第5話 グライスハーヴェン本領に到着
グライスハーヴェン代官レオポルト一行は、街道沿いを進んでいた。グライスハーヴェンの街道沿いには、いくつかの村落が点在し、港街を行き交いする人々のための宿屋や馬屋が整備されている。
レオたちは本領である荘園とグライスハーヴェンの中間の村落で宿を取ることとなった。余裕を持った行程であり、明日の昼頃には本領に到着するだろう。
「レオ、道中の村々を見てどう思った?」
「人々に活気がある様に見えました」
初日の宿で、父のレオポルトがレオに問うと、レオは素直に答える。
レオが答えた通り、グライスハーヴェンからの街道沿いの村々は活気があり栄えていた。それらの村々は、グライスハーヴェン代官領であり、代官である父レオポルトが統治している。
グライスハーヴェン代官領の村々は領地の中心である港街へ物資を供給し、港街を往来する人々が落とすカネや港街から取り寄せる物資などで豊かな生活を送っていた。
グライスハーヴェン代官領が繁栄しているのは、領地を代々統治しているグライスハーヴェン家が善政を布いているからだ。
父であるレオポルトはレオに、グライスハーヴェン家の統治について簡単に説明しながら、その日の晩餐を終える。明日の出発に備えて早めの就寝となった。
「出発!」
警護隊長の号令で宿の前から、グライスハーヴェン代官一行の車列が出発する。車列は村を出て街道沿いに進んで行く。
街道沿いには、グライスハーヴェンから来た時の様に、村落が点在している。そう言った村々を通り、進んで行くと街道が分かれる場所があり、街道から外れた道を進んで行く。
「我が家の本領たる荘園はこの先にある」
父レオポルトから、先ほど街道から曲がって進んでいる道の先に本領があると告げられる。
暫く進んで行くと警護の騎兵から、もうすぐ本領に到着する旨の報告を受けた。
馬車から顔を出すと柵に囲まれた小さな町が見える。馬車から顔を出す行為をはしたないと父に咎められ、馬車の座席へと戻る。
暫くすると、町の柵の門に辿り着く。
「領主様、異状ありません!」
町の衛兵の長と思しき男が馬車の横から、父のレオポルトに報告する。門にて報告を受けた後、車列は町を進んで行く。
本領の小さな町は、港街であるグライスハーヴェンに比べると並んでいる建物は質素であり、少なかった。
ただ、これまで通ってきた村々に比べると立派で、活気もあって賑わっている印象だ。
車列が町の表通りを進んで行くと、一軒の大きな屋敷の前に止まる。屋敷の門の衛兵たちから報告を受けていたので、本領の屋敷についたのだろう。

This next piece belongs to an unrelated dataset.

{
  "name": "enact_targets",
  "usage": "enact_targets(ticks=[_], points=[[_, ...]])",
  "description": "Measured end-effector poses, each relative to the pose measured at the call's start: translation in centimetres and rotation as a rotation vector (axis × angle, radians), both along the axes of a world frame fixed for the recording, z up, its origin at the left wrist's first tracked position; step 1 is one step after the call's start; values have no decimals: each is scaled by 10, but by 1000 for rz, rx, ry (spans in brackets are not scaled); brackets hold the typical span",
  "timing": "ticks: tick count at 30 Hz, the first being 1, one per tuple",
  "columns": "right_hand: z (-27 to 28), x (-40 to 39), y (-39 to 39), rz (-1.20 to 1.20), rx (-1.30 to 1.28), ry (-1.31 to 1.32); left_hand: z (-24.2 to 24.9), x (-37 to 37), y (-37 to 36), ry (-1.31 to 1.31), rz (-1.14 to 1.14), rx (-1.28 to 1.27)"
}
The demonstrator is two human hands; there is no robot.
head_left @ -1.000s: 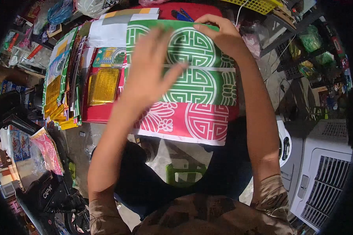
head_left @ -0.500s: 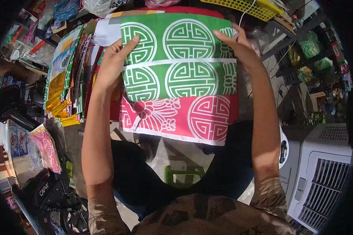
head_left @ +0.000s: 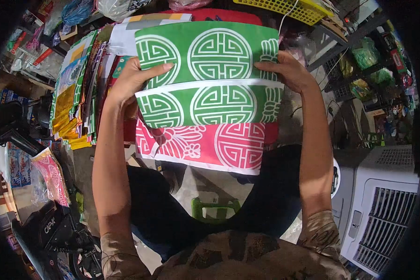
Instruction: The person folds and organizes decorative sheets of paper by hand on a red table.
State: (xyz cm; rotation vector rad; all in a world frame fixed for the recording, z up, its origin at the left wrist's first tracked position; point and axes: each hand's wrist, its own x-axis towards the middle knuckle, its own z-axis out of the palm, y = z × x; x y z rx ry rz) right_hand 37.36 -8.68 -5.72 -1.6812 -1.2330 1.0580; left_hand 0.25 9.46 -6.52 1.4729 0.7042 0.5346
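Note:
My left hand grips the left side of a green sheet printed with white round emblems, its thumb lying on the face. At the right edge of the same sheet is my right hand, thumb in front and fingers hidden behind. A second green band with the same print hangs just below, with a white edge between the two. Under that shows a pink patterned sheet with a white lower border. The sheets hang over my lap, in front of a red surface.
A thick stack of colourful folded sheets stands at the left. A yellow basket is at the top right. A white slatted appliance stands at the lower right. Between my legs is a green stool.
Both hands have moved slightly down toward me with the green sheet. The upper green band now shows more of its height, and the sheets have shifted a little left.

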Motion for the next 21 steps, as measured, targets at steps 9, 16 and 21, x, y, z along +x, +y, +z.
enact_targets(ticks=[9, 16, 21], points=[[-10, 9, -4, -13, -28, 117, 0, -6, 6, 42, -25, -44], [-9, 0, -13, -143, 127, 53, 19, -13, 9, -73, -162, 135], [-25, 12, -8, -106, 160, -30, 35, -11, -11, -44, -177, 440]])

レオと父レオポルトが馬車から降りると、複数人の男たちが待ち構えていた。その中で最年長と思しき壮年の男性が前に進み出ると、父レオポルトに一礼する。
「旦那様、ようこそノイ・グライスハーヴェンへ」
その後、レオと父レオポルトたちを含めた文官たちは屋敷の中へ入っていく。
レオは屋敷の中でフェネデールから、この町がノイ・グライスハーヴェンと言う町であることを教えられる。この町は元々は違う名前の村だった様だ。
しかし、グライスハーヴェン家の初代であるヴァルテンハイン家の子息が、港街のグライスハーヴェンの代官に任じられ、その際に本領としてこの町の元となる村を与えられた。
グライスハーヴェンの代官として、グライスハーヴェン家を名乗る様になると、本領である村にも港街で得た富を元に開発が進められ、小さな町へと発展する。荘園領主であるグライスハーヴェン家から、ノイ・グライスハーヴェンと言う名に改められたと言う。
街道からノイ・グライスハーヴェンへ向かう際に進んだ道は、この町より更に先に繋がっている。この先にもグライスハーヴェン家の荘園である村々が点在し、ノイ・グライスハーヴェンはグライスハーヴェン家荘園群の中心地となっていた。
明日以降、ノイ・グライスハーヴェンの町や荘園群を視察することをフェネデールから告げられ、レオは就寝する。
「この町や他の荘園を訪れるのが楽しみだなぁ」
レオは荘園にスローライフを夢見て、眠りに就くのであった。